A little way to the west of Charlottesville, among
the Ragged Mts. lived a class of people known as "poor
whites." They were exactly as one sees them represented
in pictures or on the stage — long, lank, with straight
unkempt locks, and nondescript clothes. I
would often see a whole family — man, woman
and several children come up the railroad
track together on a Saturday morning each with
a pail of meagre looking strawberries to sell. These
they would dispose of for a small sum, and lay
out the proceeds in a little bacon and corn meal,
the larger part going for whisky and tobacco. If we


25

walked down the street a little later in the day we
would be likely to find them sitting contentedly on
the curbstone, smoking their pipes and talking over
the incidents of the day. Thus the whole family would
spend the entire dayin doing what one bright boy could have
done in half the time, except, perhaps the amount
of smoking accomplished. I was told that some
of these people lived in a kind of hut with only
the bare earth for a floor, and that they generously
shared these primitive accommodations with their
pigs and fowls, as well as their dogs.

There seemed to be no very extensive manufacturies
in or about Charlottesville. All that I can now recall
are the Charlottesville Woolen Mills —(the extent of
which I never learned), and a brick yard which
occupied the lot next our school. The land being
a red clay was particularly suited to this purpose.
The works were not extensive — there being only a
small number of kilns. I fancy all the bricks
made there found a market in the town or vicinity
but I may be mistaken.

Travelling about the vicinity was largely done
on horse-back, two or three person after riding


26

together on one horse. I once saw a man riding
with a harrow fastenedin some way upon the back of the horse
behind him. It was probably much easier getting
over the rough roads on horseback than in a carriage.
An omnibus used to run between the town and
the University with some attempt at regularity.

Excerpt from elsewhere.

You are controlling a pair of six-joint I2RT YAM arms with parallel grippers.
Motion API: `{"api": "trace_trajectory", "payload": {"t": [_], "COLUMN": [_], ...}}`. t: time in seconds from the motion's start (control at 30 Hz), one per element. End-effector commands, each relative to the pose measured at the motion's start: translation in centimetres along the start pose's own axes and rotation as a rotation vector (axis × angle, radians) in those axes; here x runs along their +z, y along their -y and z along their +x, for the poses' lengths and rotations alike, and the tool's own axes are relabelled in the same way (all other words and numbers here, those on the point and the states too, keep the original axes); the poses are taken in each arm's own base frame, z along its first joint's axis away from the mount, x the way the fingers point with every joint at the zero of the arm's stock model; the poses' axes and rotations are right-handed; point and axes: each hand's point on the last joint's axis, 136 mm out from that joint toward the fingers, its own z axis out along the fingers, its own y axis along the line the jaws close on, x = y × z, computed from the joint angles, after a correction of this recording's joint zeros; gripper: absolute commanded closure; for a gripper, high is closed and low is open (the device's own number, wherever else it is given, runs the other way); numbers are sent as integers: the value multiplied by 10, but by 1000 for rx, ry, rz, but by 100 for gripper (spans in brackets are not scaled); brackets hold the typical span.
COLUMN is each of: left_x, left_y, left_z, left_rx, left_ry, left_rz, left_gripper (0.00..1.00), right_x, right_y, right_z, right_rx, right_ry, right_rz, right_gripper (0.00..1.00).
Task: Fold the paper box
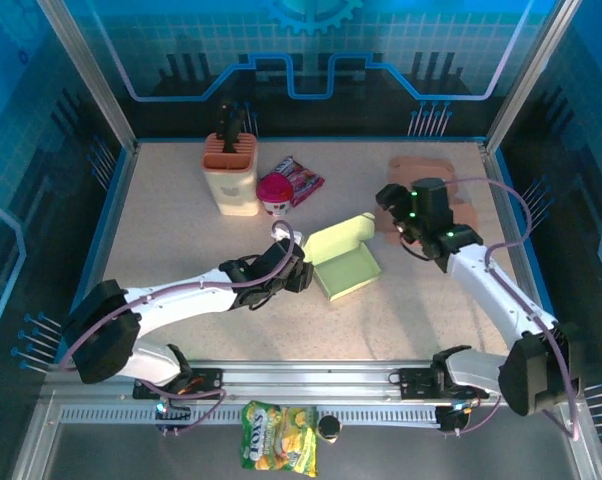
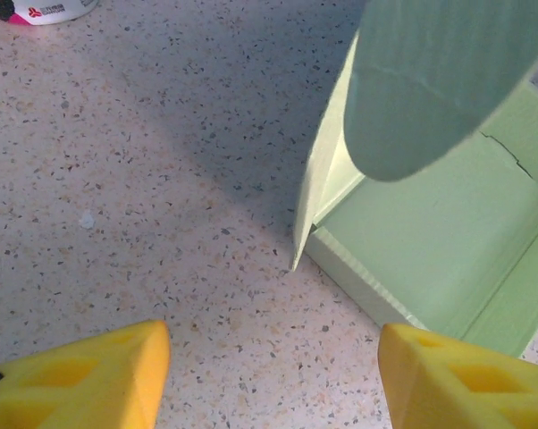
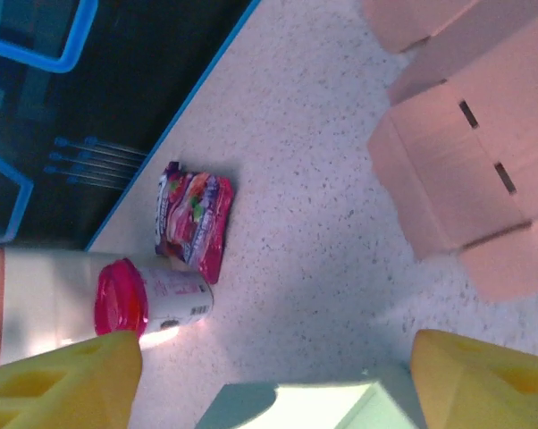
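Green card box [image 1: 343,262] is noted near the middle of the desk [image 1: 181,235], between the two arms. Its tray is formed: a floor is seen with low walls standing along the sides that can be made out. The lid flap [image 1: 341,238] is raised at the far side and not brought over the tray. In the left wrist view a side wall [image 2: 327,179] is seen upright, its lower corner apparently loose at the desk rather than tucked in; this cannot be told for certain.

Left tool [image 2: 269,384]: fingers spread wide, nothing held, set just beside the box's left corner and apart from it. Right tool [image 3: 273,393]: fingers spread likewise, empty, held by the far right end of the box, whose pale edge is seen between them.

Progress is judged at roughly midway. Walls are up; tucking the loose corner and closing the lid appear to be left.

A flat pink carton [image 1: 421,170] is noted behind the right arm, untouched.
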Motion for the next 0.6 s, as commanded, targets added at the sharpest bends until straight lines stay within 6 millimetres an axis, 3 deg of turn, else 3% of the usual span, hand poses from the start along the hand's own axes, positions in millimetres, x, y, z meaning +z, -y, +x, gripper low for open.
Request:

Railroad accommodations were not very
good at that time. The Orange & Alexandria
R. R. extended from Washington through the town
to Lynchburg. (How much, if any farther, I do not know)
and the Virginia Central fromRichmond through Charlottesville
to Staunton — perhaps farther. These roads formed
a junction near our school, and I think used
the same track to Gordonsville where the lines
separated again. There were only two passenger
trains per day each way on either road passing
through both ways near noon and midnight.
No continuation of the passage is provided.